*DATA SECTION:*
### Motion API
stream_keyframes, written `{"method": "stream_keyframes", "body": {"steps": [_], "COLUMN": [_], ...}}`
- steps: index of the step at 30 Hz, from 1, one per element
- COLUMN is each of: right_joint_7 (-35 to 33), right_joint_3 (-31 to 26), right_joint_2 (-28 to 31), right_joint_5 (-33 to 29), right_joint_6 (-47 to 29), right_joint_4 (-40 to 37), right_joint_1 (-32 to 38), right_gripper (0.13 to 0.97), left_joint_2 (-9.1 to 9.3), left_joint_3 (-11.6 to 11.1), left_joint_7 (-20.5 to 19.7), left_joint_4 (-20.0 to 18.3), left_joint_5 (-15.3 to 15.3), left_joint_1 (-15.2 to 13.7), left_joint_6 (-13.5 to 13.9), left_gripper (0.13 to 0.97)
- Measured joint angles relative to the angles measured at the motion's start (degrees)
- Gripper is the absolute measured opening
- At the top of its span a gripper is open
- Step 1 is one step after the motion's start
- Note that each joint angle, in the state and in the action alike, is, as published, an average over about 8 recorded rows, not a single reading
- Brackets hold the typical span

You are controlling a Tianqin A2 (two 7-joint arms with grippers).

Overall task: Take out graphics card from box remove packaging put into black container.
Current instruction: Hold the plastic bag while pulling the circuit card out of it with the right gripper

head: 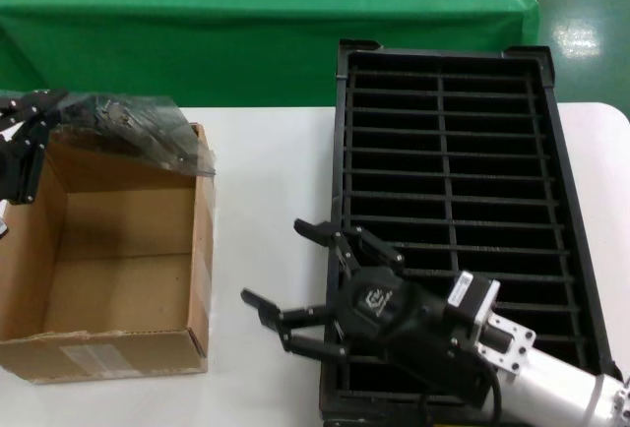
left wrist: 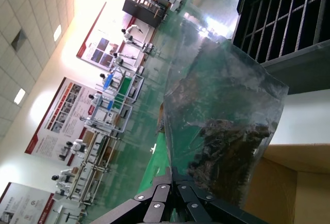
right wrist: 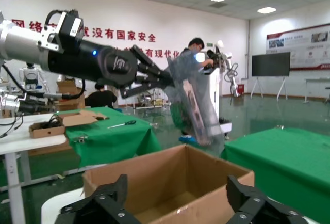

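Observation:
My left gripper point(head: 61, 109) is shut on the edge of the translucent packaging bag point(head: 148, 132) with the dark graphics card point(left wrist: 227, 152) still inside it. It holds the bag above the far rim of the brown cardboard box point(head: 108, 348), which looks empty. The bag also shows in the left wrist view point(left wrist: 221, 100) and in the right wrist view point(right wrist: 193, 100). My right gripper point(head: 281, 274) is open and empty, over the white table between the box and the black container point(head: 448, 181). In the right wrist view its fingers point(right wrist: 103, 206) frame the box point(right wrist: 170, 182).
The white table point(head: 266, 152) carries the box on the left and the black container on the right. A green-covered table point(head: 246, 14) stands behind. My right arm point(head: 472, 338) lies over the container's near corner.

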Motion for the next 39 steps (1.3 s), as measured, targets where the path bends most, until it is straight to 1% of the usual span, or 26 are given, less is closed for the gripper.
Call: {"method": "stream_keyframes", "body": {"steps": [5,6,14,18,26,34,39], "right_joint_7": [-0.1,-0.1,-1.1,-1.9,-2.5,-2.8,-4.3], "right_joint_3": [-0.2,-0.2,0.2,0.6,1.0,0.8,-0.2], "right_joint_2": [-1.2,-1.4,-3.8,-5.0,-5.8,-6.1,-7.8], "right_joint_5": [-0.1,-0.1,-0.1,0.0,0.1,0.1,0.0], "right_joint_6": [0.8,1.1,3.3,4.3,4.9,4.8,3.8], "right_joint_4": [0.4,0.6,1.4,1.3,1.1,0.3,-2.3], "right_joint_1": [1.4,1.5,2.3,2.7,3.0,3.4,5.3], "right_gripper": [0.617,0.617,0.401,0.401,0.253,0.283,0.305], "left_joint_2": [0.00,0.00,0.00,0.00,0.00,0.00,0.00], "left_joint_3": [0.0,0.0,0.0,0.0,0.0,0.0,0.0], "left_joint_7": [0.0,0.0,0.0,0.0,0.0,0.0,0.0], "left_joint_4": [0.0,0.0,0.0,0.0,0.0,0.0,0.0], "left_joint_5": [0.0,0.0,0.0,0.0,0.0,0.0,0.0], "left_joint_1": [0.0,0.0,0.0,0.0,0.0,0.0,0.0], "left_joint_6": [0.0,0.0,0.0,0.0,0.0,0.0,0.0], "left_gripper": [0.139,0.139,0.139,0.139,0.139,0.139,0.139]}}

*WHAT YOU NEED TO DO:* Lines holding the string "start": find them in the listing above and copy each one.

*TASK ANSWER:*
- Measured joint angles relative to the angles measured at the motion's start (degrees)
- Step 1 is one step after the motion's start

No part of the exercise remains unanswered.